ELSER deployments crash kibana and fail deployment

Trying to test ELSER following this tutorial, but I cannot get past the very first step of deploying the ELSER model.

I have a 4GB ML node, as specified. Every time I try to deploy the ELSER model, my Kibana node crashes. This is one of the errors I see:

"Could not start deployment because no suitable nodes were found, allocation explanation [Could not assign (more) allocations on node [bWVMft10ROSAO_MInwTMPg]. Reason: This node has insufficient available memory. Available memory for ML [2369781760 (2.2gb)], free memory [236978176 (226mb)], estimated memory required for this model [2101346304 (1.9gb)].]"

Again, I'm using the recommended 4GB ML node, and 2.2GB available memory looks reasonable given that ~50% is given to the JVM. I'm not sure why free memory is 226mb, given that this a brand new cluster with literally nothing on it.

Also, why does this cause my Kibana node to go down?
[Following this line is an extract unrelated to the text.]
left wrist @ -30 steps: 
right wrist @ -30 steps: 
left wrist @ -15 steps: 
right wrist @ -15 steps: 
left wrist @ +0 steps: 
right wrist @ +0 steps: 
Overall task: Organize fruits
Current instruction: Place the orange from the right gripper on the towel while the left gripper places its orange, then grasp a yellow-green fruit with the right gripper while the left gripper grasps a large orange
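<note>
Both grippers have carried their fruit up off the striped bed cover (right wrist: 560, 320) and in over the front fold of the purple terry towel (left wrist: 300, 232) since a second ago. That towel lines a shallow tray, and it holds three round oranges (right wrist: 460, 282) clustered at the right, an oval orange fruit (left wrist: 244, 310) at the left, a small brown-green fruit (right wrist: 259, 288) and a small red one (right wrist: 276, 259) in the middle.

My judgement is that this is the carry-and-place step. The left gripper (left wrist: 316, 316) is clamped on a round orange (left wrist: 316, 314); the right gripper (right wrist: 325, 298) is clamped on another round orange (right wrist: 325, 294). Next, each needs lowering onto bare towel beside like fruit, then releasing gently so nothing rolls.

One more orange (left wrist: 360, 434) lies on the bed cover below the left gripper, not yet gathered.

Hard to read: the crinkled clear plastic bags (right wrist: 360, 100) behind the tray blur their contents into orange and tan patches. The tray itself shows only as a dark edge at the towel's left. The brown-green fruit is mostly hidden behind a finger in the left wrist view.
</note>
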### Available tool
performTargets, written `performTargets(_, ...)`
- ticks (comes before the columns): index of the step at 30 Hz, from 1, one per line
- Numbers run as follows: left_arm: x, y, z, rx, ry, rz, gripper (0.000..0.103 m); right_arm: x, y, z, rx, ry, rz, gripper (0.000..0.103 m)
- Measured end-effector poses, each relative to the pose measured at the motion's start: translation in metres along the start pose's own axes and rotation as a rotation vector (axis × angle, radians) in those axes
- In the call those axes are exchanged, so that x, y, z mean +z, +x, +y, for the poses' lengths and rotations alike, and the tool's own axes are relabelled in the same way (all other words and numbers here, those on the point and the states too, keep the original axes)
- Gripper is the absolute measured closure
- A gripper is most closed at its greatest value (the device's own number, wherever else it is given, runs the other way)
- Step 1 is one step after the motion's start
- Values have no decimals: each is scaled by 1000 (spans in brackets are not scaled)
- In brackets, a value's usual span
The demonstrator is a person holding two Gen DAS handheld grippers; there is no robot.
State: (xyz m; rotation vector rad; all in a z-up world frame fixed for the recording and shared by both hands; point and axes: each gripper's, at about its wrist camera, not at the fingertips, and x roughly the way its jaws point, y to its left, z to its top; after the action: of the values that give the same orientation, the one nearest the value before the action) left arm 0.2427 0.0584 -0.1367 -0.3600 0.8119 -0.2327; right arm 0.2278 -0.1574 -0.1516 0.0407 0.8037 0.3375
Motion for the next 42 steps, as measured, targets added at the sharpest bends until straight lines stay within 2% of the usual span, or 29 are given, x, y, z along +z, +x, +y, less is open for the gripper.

I've tried this with a 4GB Kibana node as well, and have ensured that the ML and Kibana instances are on different nodes.
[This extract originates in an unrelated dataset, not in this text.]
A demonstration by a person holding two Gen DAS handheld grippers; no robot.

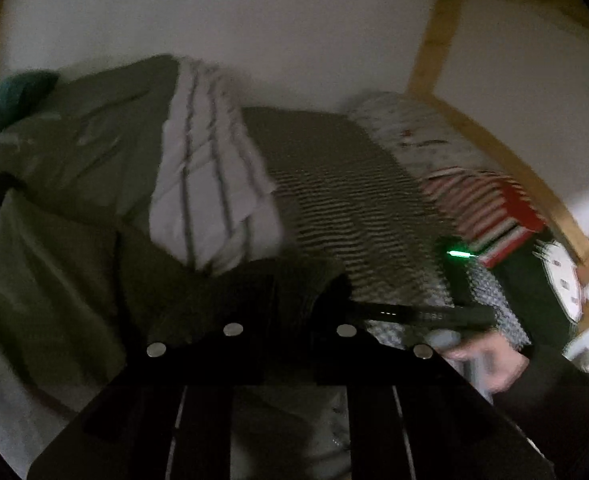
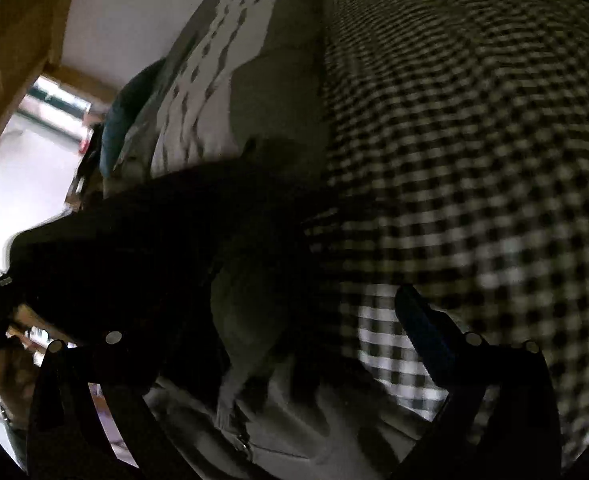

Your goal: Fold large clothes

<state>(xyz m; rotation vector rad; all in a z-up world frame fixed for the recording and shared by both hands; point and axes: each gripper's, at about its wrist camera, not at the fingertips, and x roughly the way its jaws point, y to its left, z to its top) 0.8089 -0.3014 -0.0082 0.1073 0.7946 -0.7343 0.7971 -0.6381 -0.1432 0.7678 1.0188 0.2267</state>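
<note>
— White wall and pale wooden beams behind, and the bed's checked cover [image 1: 358,200] spread underneath. From the left wrist, what have you got?

— My left tool [image 1: 294,288] is pinched narrow on a dark fold of the grey-green garment [image 1: 74,248], lifting it off the bed — I'd say to carry that edge over for a fold. A white striped cloth [image 1: 210,176] lies across the garment further back, a teal cushion [image 1: 10,100] sits at the far left, and a red-striped stack [image 1: 490,212] rests by the frame. My right hand [image 1: 490,364] comes in low on the right with its handle.

— And the right wrist view?

— Darker and blurred. My right tool [image 2: 262,340] stands wide, nothing between its fingers; one blue pad [image 2: 426,328] hovers over the checked cover. The same garment lies rumpled just ahead, with a black sleeve [image 2: 154,240] crossing above it. I judge it's placed to catch a second corner, so the cloth stays taut.
</note>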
Hi @cvarano, I'm sorry you are having trouble with the ELSER tutorial.

Let's break down that error message:
Available memory for ML [2369781760 (2.2gb)] As you stated the JVM has ~50% of the 4GB of memory, this is memory available outside of the JVM for the ML processes.
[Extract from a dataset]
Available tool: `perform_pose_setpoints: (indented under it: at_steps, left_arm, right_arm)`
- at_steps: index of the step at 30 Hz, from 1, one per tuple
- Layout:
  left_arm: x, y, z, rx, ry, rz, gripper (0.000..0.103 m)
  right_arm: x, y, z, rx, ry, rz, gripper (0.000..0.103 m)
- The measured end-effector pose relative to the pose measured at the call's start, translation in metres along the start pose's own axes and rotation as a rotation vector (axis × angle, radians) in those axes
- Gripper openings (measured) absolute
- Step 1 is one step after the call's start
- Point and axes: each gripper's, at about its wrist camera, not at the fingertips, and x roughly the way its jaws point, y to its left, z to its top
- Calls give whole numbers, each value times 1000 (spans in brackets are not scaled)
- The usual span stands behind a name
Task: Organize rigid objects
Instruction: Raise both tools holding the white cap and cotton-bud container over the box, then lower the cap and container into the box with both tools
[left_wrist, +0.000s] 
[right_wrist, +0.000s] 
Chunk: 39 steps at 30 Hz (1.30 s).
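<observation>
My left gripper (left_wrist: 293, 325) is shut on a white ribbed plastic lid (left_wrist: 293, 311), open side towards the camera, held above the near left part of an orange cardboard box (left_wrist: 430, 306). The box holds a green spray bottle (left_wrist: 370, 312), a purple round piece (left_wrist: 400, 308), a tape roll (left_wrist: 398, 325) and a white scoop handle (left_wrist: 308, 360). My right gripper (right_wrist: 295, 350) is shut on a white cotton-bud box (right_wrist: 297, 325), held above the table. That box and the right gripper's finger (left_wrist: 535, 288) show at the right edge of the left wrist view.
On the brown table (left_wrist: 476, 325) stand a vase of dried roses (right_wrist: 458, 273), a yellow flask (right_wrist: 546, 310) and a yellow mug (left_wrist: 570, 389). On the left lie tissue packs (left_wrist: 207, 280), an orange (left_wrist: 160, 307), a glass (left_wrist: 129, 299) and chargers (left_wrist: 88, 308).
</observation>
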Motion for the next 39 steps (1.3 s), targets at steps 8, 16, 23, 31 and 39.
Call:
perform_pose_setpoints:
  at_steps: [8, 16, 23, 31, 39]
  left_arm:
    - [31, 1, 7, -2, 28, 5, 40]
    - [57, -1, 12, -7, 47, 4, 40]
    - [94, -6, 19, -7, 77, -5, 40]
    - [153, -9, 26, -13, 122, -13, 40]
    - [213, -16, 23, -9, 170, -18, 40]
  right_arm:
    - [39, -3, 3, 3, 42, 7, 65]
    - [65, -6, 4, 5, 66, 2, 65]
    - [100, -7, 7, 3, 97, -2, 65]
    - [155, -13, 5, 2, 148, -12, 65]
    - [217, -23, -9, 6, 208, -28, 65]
free memory [236978176 (226mb)], Of that 2.2gb only 226mb is free to use. Something else is using ~2gb of memory.

estimated memory required for this model [2101346304 (1.9gb)] 1.9gb is required for the ELSER model and only 226mb is free so the model can't be deployed.

The question is of the 2.2gb available to ml what is using it? Is there another model that has been deployed on the node? Are you using another ml feature such as Anomaly Detection or Data Frame Analytics? The ML Get Memory Usage API can help explain where your memory is used.

In the Trained Models UI do you see any deployed models? If you see any deployed models stop them. The GET _ml/trained_models/_stats API will give you more detailed information about currently deployed models.

Regarding the Kibana crash what version are you using. There is a known issue where an Elasticsearch CircuitBreakerException is allowed to propagate by Kibana, it is fixed in Migrations: dynamically adjust batchSize when reading by rudolf · Pull Request #157494 · elastic/kibana · GitHub for 8.8.1. If that is the problem then increasing the size of the kibana node will not help, if anything it is better to increase the size of the ml node.

This topic was automatically closed 28 days after the last reply. New replies are no longer allowed.